Margy was Margy Ellerton, Sarah's niece, and she was soon to be married to Jack Widner and go away to live in Boston.

“The roses are not very bright,” Ann said mildly.

“That is what Margy said,” replied Sarah. “She said they were very subdued.” Sarah's handsome face was flushed; she knew perfectly well that she was shocking her cousins, and she had a horror of seeming to strive after her vanished youth, whose departure did not in reality disturb her at all.

Sarah had driven over to Barr-by-the-Sea conscious of her rose-wreathed hat. She would have been glad to have gone with her nephew, Doctor Tom Ellerton, in his automobile, which would have rendered in Margy's opinion some other headgear suitable; but Tom had gone to Boston and Margy was on the watch, and Sarah had to drive over arrayed in her gay hat. Margy and Jack Widner were both delighted when she came down-stairs, rustling in her long black silk coat, crowned with the hat.

“Just look, Jack dear,” said Margy. “Isn't Aunt Sarah lovely in that hat? I gave it to her. She has worn those hideous old-lady bonnets long enough, and even the last hat she bought was entirely too old. It was trimmed with pansies. Aunt Sarah is not old anyway, and doesn't look old.”

“Indeed she does not,” agreed the devoted Jack.

“And if she were,” said Margy conclusively, “what of that? The earth is never too old for roses, and no mortal woman is as old as the earth.”
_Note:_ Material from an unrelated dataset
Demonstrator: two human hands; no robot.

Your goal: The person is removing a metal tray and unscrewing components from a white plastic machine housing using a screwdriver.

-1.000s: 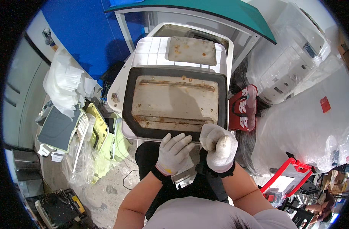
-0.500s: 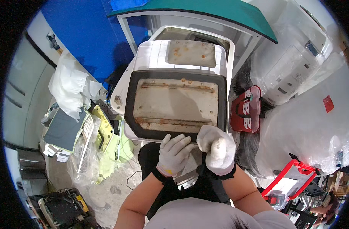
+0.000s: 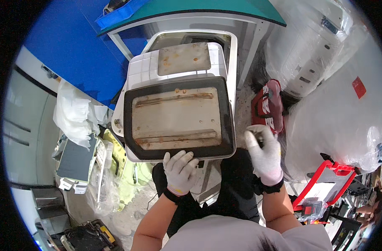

The two young creatures laughed delightedly. Both thought that speech very clever; but Sarah Edgewater, forced by love back into the attire of girlhood which she had discarded, drove away at the same time pleased and ill at ease. She dreaded the expressions upon her cousins' faces when they should see those juvenile roses. The expressions came exactly as she had surmised. She was more abashed about wearing her pretty rose-decked hat than if she had been guilty of some real misdemeanor. After she had left the Matthews house, she stopped at a store and purchased a gray veil, which she tied over the hat. She explained to Margy, when she reached home, that the road had been very dusty.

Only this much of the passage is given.